**Exercise objective**
Restate word for word the opening line of the data below and every line after it until the line with "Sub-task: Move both", that line too, but not the pictures.
=== Section Start ===
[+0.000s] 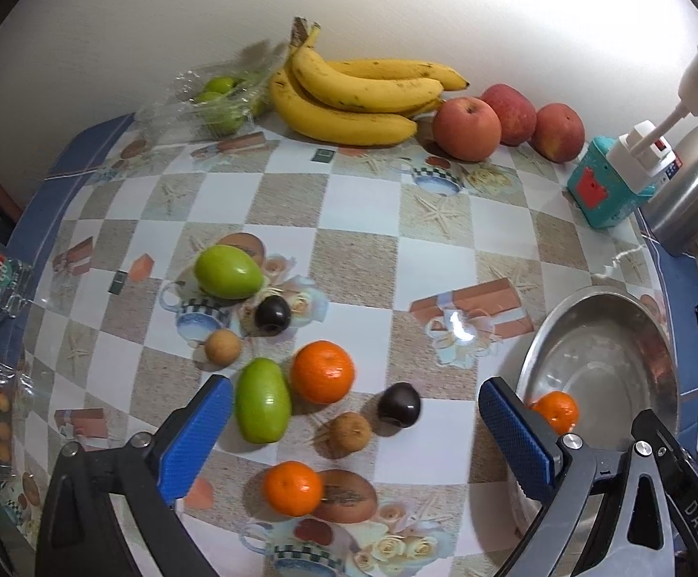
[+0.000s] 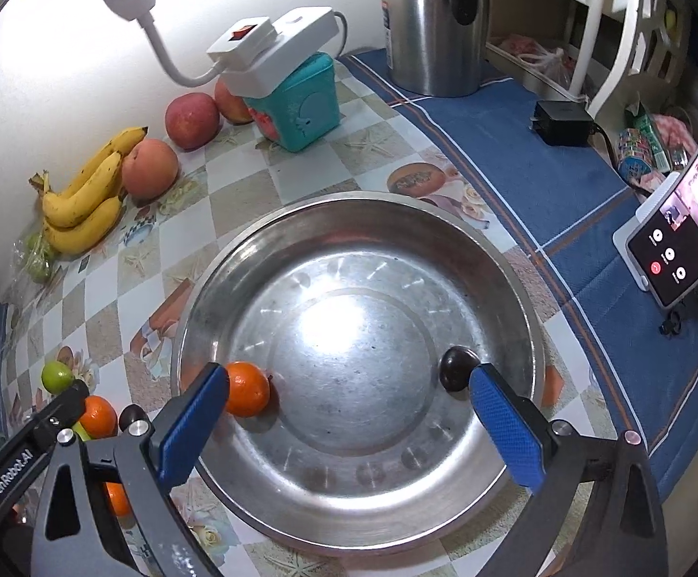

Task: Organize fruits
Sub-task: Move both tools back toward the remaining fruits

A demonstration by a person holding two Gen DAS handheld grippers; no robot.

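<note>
My left gripper hangs open over loose fruit on the checked tablecloth: two green fruits, two oranges, two dark plums and two small brown fruits. Nothing is pinched between its blue pads. A steel bowl stands to the right with an orange in it. My right gripper is open above that bowl. An orange lies by its left pad and a dark plum by its right pad, both resting on the bowl's floor.
Bananas, three apples and a bag of green fruit line the back wall. A teal box under a white power strip, a steel kettle, a black adapter and a phone stand behind and right of the bowl.
</note>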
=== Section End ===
**Response area**
[+0.000s] 
[+0.000s] 

Task: Organize fruits
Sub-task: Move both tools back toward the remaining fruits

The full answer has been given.